If a picture appears, leave it out, and reproduce exactly the lines from the start of the listing below through the one bearing "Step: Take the".

%%

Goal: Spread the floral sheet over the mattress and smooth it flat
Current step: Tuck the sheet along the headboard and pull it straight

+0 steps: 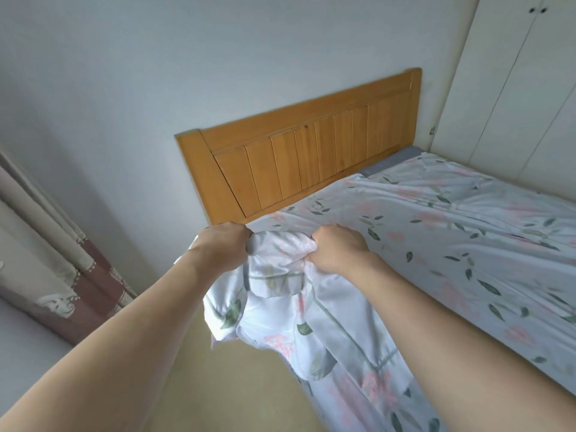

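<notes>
The floral sheet [442,232], pale with pink flowers and green leaves, lies over most of the mattress with long wrinkles. A strip of grey mattress [389,162] shows bare at the far corner by the headboard. At the near corner by the headboard, my left hand [223,243] and my right hand [336,249] each clutch a bunch of the sheet's corner. The gathered cloth hangs down below both hands over the side of the bed.
A wooden headboard [299,160] stands against the white wall. A cream wardrobe [511,88] rises at the far side of the bed. A beige and brown curtain [53,269] hangs at the left. Beige floor [224,385] lies beside the bed.
</notes>
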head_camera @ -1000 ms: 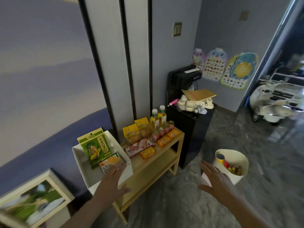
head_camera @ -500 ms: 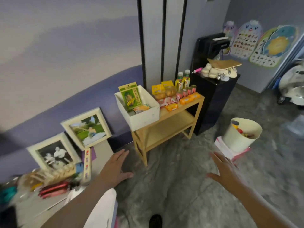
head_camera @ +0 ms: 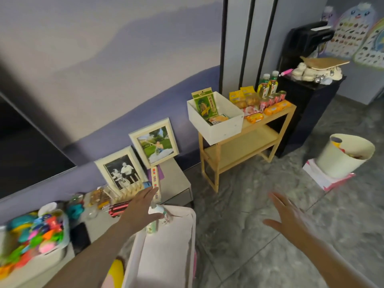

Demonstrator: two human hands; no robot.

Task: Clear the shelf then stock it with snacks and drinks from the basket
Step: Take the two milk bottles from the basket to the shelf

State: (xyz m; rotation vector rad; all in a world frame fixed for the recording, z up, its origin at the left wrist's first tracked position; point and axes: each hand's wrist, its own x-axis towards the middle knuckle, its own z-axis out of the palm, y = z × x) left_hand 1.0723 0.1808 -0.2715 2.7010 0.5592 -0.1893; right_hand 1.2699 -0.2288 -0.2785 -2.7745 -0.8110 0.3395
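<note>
A pale wooden shelf stands far right by the wall, its top stocked with glossy snack packets, two bottles and a square white box. Both the left hand and right hand hover with fingers spread wide, holding nothing. Since a moment ago the view has pulled back, so the shelf sits farther off and a pink fabric bin lies near the left hand.

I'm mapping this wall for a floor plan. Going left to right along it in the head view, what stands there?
Black-and-white framed photo → colour framed photo → white box on the wooden shelf → black cabinet.
</note>
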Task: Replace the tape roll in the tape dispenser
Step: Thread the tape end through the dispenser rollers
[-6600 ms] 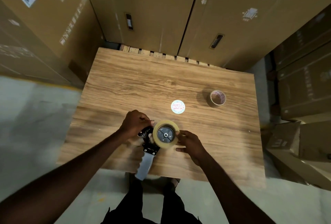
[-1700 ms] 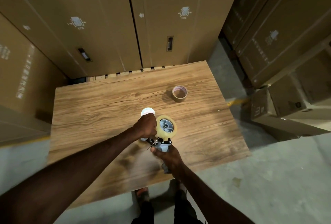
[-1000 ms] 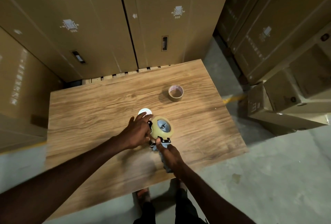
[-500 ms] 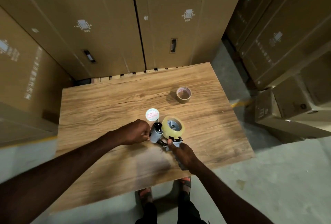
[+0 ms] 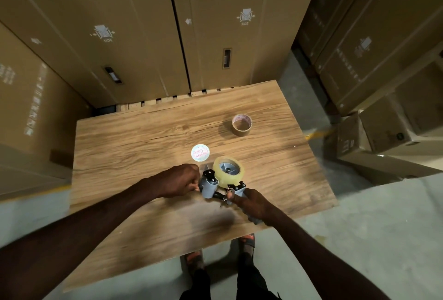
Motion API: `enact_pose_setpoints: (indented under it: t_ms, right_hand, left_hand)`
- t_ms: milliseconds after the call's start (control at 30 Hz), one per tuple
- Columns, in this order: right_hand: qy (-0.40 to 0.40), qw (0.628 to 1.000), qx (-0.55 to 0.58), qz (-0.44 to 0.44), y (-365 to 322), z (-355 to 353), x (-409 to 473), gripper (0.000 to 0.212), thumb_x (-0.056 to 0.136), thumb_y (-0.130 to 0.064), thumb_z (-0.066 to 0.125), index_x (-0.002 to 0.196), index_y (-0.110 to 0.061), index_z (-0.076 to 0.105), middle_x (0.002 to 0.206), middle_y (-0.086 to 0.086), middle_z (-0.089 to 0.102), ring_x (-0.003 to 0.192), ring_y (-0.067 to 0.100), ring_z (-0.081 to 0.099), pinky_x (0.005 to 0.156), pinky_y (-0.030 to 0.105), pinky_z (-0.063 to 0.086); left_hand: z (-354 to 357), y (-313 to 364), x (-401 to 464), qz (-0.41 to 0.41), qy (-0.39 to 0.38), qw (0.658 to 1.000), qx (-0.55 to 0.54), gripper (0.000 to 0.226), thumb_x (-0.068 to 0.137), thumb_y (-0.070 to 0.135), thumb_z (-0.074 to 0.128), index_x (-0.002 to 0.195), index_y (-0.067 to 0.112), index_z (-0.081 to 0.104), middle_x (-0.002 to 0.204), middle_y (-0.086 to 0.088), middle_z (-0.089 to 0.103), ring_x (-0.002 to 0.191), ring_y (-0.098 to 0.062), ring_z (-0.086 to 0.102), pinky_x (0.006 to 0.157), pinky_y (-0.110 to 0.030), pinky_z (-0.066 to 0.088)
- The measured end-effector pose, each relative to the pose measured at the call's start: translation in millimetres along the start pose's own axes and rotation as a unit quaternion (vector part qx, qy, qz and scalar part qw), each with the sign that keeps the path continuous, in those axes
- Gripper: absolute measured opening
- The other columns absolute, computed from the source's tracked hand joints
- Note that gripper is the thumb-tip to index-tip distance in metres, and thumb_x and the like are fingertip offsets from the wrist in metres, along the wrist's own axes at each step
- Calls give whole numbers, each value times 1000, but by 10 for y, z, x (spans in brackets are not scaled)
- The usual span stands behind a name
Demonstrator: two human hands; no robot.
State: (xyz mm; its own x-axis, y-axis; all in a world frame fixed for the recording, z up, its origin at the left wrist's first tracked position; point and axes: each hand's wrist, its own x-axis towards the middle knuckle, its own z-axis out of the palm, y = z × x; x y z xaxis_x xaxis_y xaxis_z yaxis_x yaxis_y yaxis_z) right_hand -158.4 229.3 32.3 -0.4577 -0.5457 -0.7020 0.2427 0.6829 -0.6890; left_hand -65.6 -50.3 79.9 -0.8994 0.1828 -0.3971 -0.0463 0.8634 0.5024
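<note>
Tall cardboard boxes (image 5: 143, 36) are standing behind the wooden table (image 5: 143, 146), with more boxes stacked on the floor at the right. The table is taking up the middle of the view, and the person's feet are showing below its near edge.

Both forearms are reaching in over the table's near half. The tape dispenser (image 5: 224, 184) is sitting between the hands, near the middle of the table. The right hand (image 5: 251, 204) is wrapping closed around the dispenser's grey handle, fingers curled tight, with the thumb lying up toward the black bracket below the roll. The left hand (image 5: 179, 180) is curling into a loose fist just left of the dispenser's grey roller (image 5: 209, 186), fingertips touching or almost touching it; whether it is pinching a tape end there is too small to tell.

The clear tape roll (image 5: 229, 172) is sitting mounted on the dispenser's hub, tilted toward the camera. An empty brown cardboard core (image 5: 241, 124) is standing on the far right part of the table, well apart from the hands. A small round white label disc (image 5: 200, 152) with red print is lying flat just beyond the left hand.
</note>
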Motion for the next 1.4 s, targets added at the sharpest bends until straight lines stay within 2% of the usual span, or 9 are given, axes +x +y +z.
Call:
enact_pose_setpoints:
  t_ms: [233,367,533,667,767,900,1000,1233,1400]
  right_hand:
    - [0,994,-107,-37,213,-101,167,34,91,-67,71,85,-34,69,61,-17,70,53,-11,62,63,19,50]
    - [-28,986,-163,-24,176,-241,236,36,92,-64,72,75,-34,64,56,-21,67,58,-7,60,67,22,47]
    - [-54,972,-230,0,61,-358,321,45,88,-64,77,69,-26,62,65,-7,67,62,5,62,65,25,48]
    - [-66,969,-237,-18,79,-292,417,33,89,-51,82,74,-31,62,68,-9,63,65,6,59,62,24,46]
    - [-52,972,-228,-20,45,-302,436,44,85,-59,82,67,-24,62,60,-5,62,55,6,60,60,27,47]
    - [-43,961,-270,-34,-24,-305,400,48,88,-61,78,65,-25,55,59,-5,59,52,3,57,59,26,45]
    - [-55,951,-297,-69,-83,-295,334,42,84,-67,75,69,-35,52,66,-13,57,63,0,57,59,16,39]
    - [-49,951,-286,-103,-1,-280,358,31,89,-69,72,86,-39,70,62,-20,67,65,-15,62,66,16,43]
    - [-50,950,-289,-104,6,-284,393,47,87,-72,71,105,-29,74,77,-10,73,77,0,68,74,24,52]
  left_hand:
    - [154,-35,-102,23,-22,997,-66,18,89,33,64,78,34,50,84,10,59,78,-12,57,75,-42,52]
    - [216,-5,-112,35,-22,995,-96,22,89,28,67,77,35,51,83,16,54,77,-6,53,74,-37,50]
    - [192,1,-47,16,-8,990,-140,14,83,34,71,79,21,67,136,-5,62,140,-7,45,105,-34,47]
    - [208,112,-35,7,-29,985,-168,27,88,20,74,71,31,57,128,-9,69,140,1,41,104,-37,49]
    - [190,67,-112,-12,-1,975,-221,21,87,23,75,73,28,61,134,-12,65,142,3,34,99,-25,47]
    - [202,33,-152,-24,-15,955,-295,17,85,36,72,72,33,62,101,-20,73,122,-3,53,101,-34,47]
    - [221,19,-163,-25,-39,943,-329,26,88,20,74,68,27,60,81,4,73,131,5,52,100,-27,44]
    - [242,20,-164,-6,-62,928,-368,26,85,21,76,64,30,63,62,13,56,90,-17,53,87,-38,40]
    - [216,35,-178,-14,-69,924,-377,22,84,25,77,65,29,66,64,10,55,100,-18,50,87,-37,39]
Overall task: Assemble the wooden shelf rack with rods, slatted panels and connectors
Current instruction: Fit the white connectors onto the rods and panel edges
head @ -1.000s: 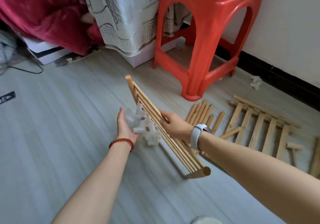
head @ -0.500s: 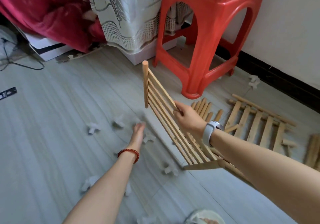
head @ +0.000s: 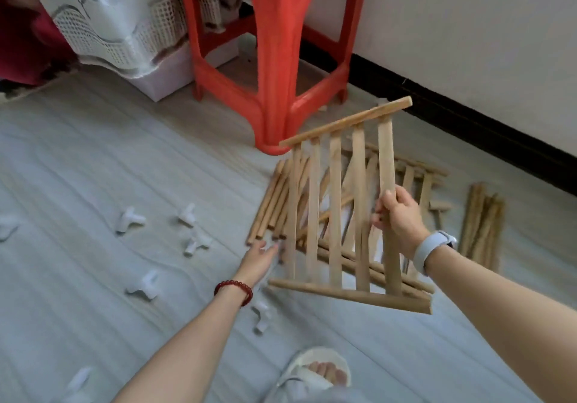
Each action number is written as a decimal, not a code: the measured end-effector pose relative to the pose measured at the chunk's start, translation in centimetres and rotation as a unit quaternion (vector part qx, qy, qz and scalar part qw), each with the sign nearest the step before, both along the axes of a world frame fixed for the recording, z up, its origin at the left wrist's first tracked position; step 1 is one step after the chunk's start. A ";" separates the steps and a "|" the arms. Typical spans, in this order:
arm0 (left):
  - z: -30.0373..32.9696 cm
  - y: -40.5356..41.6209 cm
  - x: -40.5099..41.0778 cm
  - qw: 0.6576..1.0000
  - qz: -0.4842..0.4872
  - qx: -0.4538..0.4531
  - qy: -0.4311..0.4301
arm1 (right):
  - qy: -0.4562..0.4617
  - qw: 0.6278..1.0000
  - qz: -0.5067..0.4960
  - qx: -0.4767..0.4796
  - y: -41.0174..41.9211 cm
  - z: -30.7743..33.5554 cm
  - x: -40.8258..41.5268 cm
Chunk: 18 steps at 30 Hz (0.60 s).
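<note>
My right hand (head: 398, 217) grips the rightmost slat of a wooden slatted panel (head: 335, 202) and holds it up in the air, face toward me. My left hand (head: 259, 259) reaches low toward the floor with fingers stretched out, its fingertips at a white plastic connector (head: 271, 247) next to the panel's left edge. Several more white connectors (head: 196, 241) lie scattered on the grey floor to the left. A row of wooden rods (head: 276, 201) and another slatted panel (head: 418, 181) lie on the floor behind the held panel.
A red plastic stool (head: 271, 59) stands just behind the rods. A second bundle of rods (head: 482, 224) lies at the right near the black skirting. A white patterned cloth (head: 118, 18) hangs at upper left. My sandalled foot (head: 318, 371) is at the bottom.
My left hand let go of the connectors, which scattered over the floor, then reached down and right. My right hand swung the panel from edge-on to facing me, over the rods.
</note>
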<state>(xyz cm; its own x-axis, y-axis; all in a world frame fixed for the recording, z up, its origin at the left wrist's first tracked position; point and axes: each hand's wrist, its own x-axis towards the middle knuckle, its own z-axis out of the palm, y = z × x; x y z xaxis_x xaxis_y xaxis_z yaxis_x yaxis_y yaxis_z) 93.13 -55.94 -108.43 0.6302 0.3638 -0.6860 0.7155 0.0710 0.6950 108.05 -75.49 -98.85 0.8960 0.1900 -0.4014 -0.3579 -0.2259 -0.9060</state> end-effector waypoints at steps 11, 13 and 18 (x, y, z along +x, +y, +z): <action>-1.2 -11.3 7.8 0.981 -0.187 0.029 0.043 | 0.173 0.958 -0.158 0.164 -14.8 -3.0 1.3; -1.8 -12.9 7.9 0.961 -0.230 0.124 0.084 | 0.181 0.941 -0.192 0.211 -16.8 -3.7 0.2; -1.4 -15.6 9.0 0.959 -0.221 0.175 0.035 | 0.175 0.927 -0.243 0.226 -19.8 -5.7 -2.4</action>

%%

§ **Solution for this task**
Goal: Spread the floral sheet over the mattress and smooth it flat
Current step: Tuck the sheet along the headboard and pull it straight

+0 steps: 

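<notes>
The floral sheet [442,232], pale with pink flowers and green leaves, lies over most of the mattress with long wrinkles. A strip of grey mattress [389,162] shows bare at the far corner by the headboard. At the near corner by the headboard, my left hand [223,243] and my right hand [336,249] each clutch a bunch of the sheet's corner. The gathered cloth hangs down below both hands over the side of the bed.
A wooden headboard [299,160] stands against the white wall. A cream wardrobe [511,88] rises at the far side of the bed. A beige and brown curtain [53,269] hangs at the left. Beige floor [224,385] lies beside the bed.
</notes>
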head_camera @ -1000 ms: 
head_camera @ -500 ms: 
head_camera @ +0 ms: 

Demonstrator: two human hands; no robot.

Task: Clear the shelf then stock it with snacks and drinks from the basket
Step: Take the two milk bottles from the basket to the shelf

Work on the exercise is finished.